The technique works. Several stands treated in this way survived the Bootleg Fire. Today they resemble oases of green in the charred landscape. The Klamath Tribes have an agreement with the Forest Service to continue treating the land with fire like this, and government funding has allowed the Klamath Tribes to develop their own fire program and hire experts like Tim Sexton to manage their fire program.

Sexton, a five-decade veteran in fire management, sees several culprits behind the state’s recent fires: the fuel accumulation in Oregon’s forests, caused by fire suppression and dense plantations, and extreme drought. “With climate change, we need to make our forests as resilient and sustainable as we can,” he said. “Modern science suggests that you need to put fire on the landscape if you want to inoculate it from a severe fire.”

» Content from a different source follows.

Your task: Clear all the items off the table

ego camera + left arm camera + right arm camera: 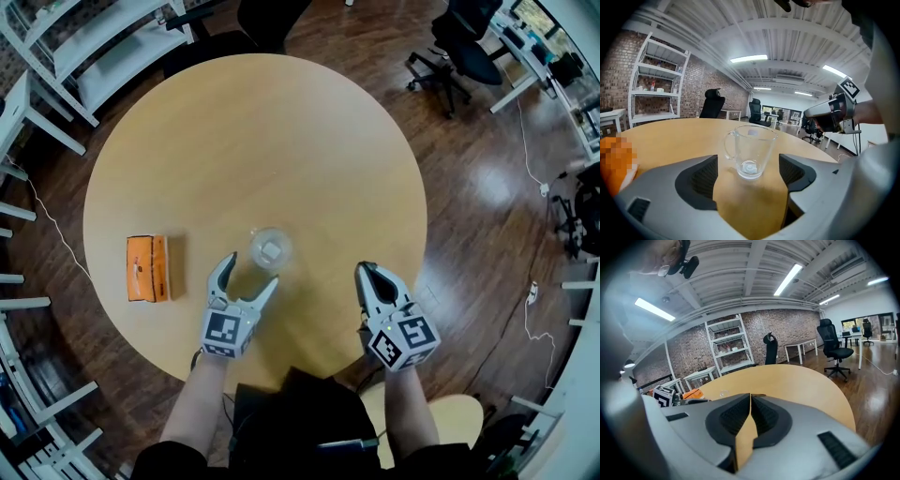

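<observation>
A clear glass mug [270, 249] stands upright on the round wooden table [281, 131], near its front edge. My left gripper [247, 279] is open just short of it, and the mug [751, 151] sits a little beyond the jaw tips, not touched. An orange packet [148, 268] lies flat at the table's left side and shows at the left edge [616, 161] of the left gripper view. To the right, my right gripper [367, 275] is shut with nothing in it, over the table's front right edge.
White shelving [94, 47] stands at the back left and more shelves [19, 309] along the left. Office chairs [464, 47] and a desk stand at the back right on the dark wood floor. A power cable [530, 141] lies on the floor at right.
</observation>
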`<move>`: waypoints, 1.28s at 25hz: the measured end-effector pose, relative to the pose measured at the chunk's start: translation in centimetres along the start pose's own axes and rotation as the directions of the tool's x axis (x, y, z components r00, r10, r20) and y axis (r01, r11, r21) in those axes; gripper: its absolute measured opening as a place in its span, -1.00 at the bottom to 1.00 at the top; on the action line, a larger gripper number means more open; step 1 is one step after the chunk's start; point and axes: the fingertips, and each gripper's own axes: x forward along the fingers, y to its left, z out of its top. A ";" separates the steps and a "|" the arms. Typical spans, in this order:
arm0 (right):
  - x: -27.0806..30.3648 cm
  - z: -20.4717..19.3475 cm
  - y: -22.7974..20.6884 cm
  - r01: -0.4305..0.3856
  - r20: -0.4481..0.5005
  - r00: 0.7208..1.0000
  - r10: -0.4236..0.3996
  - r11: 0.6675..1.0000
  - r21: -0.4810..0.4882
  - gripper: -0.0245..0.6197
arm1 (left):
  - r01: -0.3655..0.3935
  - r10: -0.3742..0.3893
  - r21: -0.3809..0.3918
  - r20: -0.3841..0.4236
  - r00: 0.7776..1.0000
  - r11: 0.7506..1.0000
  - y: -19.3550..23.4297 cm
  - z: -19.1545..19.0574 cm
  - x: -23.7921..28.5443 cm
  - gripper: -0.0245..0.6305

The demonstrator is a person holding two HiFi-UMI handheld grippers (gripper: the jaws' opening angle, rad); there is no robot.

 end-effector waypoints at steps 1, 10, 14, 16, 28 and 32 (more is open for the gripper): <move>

Until then, fire will put itself on the landscape in ways even fire behavior specialists cannot predict or comprehend. But recovery and lessons from Oregon’s latest infernos give hope. The Eagle Creek burn demonstrates how well a forest can recover from wildfire. Communities in Talent, Phoenix, the Santiam Canyon, and other fire-affected Oregon towns all prove how people can survive, rebuild and prepare for future incidents—that humans can live with fire. Now, following the Bootleg Fire and the many others that have lately ravaged the state, a new path forward has emerged from the haze.

“Smokey Bear was very effective,” Giller said. “We’ve got to change the public’s perception about fire. There are consequences to us living with fire. So we’ll have to come up with bigger ideas of how to protect communities and let them know they’re safe. It’s a compromise on a lot of different levels. But the other side of that is we just keep doing this battle we lose every summer.”